▶ About this task
Output exactly, and only, the lines below from the one with "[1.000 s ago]" down to the one with "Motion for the". Include both end lines and no pictures.

(Data provided)

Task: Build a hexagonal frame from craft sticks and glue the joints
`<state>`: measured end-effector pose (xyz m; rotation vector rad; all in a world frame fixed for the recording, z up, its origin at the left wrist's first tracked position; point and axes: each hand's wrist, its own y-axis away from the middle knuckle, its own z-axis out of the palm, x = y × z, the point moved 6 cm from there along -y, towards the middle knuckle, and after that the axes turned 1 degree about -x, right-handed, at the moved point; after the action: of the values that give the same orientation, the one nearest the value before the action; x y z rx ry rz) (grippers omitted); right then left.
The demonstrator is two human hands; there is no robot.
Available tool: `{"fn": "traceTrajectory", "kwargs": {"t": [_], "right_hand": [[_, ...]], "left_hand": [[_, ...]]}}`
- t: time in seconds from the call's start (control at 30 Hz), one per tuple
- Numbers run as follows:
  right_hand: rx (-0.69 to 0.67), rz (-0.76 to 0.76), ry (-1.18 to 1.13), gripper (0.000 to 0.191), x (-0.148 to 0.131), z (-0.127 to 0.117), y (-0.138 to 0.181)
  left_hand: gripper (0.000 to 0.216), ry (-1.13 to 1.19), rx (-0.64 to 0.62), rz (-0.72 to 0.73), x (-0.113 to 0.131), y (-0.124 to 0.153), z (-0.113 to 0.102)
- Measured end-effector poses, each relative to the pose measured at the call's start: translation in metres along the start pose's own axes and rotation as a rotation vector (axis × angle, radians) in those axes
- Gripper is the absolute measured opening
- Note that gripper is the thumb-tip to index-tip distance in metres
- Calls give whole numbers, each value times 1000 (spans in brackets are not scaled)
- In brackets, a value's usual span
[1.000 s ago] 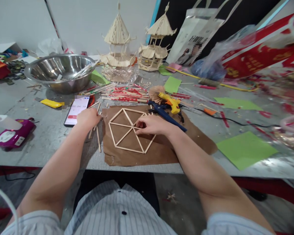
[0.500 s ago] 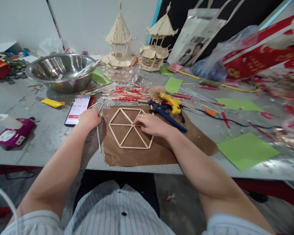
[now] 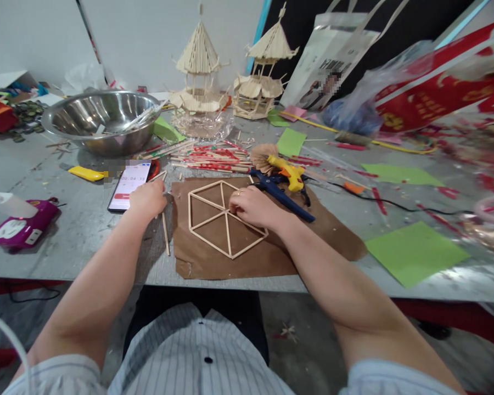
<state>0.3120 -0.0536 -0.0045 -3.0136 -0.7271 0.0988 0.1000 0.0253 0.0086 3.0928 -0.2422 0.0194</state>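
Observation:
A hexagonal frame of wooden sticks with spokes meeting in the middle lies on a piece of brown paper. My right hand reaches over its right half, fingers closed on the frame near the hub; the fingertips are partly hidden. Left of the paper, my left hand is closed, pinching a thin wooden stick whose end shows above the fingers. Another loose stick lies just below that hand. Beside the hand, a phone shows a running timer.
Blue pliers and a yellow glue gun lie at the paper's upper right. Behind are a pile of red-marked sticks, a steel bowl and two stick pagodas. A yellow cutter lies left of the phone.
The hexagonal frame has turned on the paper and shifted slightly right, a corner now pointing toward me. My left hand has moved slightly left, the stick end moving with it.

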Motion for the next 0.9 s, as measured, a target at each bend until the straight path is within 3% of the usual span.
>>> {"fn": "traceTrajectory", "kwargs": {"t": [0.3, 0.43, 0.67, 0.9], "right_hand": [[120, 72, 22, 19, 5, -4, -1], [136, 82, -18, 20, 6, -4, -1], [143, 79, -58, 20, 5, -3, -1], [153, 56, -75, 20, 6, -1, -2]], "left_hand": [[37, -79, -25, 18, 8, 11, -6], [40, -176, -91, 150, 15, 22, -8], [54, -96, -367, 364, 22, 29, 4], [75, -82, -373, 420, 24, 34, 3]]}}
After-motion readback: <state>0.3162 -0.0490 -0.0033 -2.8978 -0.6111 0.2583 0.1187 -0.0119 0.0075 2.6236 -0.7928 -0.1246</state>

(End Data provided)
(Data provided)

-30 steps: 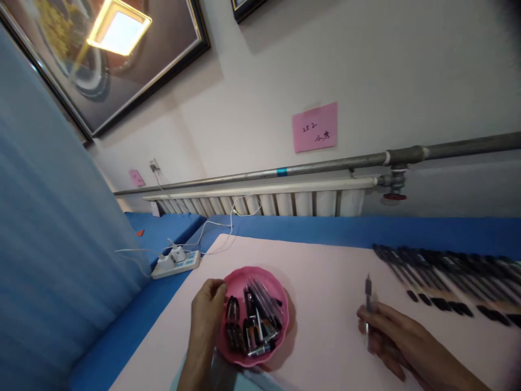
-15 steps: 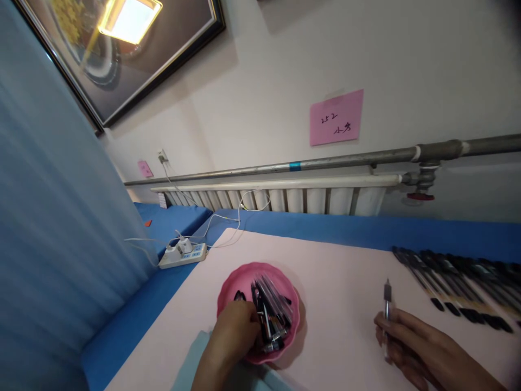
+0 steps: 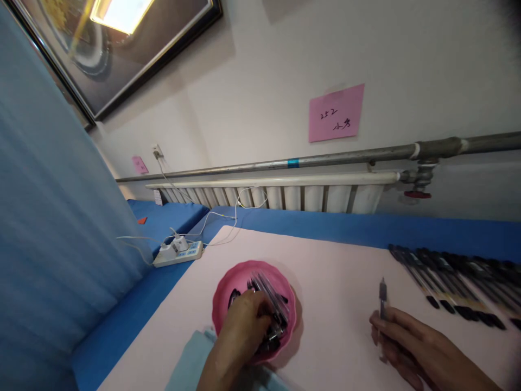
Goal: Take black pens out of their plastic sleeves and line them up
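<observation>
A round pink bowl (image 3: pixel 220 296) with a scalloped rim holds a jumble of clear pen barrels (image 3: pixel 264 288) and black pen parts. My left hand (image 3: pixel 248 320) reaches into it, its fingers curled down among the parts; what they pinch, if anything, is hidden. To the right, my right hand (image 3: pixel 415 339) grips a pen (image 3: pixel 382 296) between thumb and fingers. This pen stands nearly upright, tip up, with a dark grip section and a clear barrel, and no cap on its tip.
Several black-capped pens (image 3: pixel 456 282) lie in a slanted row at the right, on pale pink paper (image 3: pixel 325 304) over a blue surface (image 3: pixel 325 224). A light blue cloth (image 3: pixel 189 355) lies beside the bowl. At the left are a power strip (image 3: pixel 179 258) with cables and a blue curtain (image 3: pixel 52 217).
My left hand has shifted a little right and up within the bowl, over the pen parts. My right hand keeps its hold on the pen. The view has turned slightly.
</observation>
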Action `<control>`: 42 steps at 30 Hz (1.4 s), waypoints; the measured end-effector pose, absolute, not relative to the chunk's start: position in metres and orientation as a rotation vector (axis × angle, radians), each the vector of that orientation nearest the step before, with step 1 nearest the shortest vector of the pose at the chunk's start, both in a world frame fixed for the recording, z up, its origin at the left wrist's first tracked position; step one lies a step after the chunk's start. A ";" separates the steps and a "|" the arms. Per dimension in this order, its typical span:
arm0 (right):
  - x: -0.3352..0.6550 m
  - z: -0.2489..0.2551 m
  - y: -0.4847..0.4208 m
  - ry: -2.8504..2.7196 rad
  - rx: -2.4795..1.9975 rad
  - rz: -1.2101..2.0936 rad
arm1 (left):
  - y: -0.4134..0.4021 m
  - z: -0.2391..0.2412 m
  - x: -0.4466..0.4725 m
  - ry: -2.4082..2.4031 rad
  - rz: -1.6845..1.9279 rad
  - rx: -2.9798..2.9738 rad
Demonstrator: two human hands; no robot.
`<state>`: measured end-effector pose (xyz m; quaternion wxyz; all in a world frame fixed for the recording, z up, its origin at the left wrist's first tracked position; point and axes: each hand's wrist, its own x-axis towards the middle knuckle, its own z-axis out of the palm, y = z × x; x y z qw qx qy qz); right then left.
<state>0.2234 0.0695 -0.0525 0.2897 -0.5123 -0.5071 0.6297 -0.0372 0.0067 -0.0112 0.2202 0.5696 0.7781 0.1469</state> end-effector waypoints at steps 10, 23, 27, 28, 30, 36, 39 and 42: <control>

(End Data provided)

▶ Output for this exercise
[1.000 s ago] 
[0.500 s ago] 
[now] 
<state>0.3120 -0.0536 -0.0045 -3.0136 -0.7271 0.0988 0.1000 0.0253 0.0086 3.0928 -0.2422 0.0194</state>
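Observation:
A hexagonal frame of wooden sticks with spokes meeting in the middle lies on a piece of brown paper. My right hand reaches over its right half, fingers closed on the frame near the hub; the fingertips are partly hidden. Left of the paper, my left hand is closed, pinching a thin wooden stick whose end shows above the fingers. Another loose stick lies just below that hand. Beside the hand, a phone shows a running timer.
Blue pliers and a yellow glue gun lie at the paper's upper right. Behind are a pile of red-marked sticks, a steel bowl and two stick pagodas. A yellow cutter lies left of the phone.
The hexagonal frame has turned on the paper and shifted slightly right, a corner now pointing toward me. My left hand has moved slightly left, the stick end moving with it.
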
Motion for the next 0.9 s, as measured, a target at each bend until the straight path is within 3% of the usual span.

The given output is complete.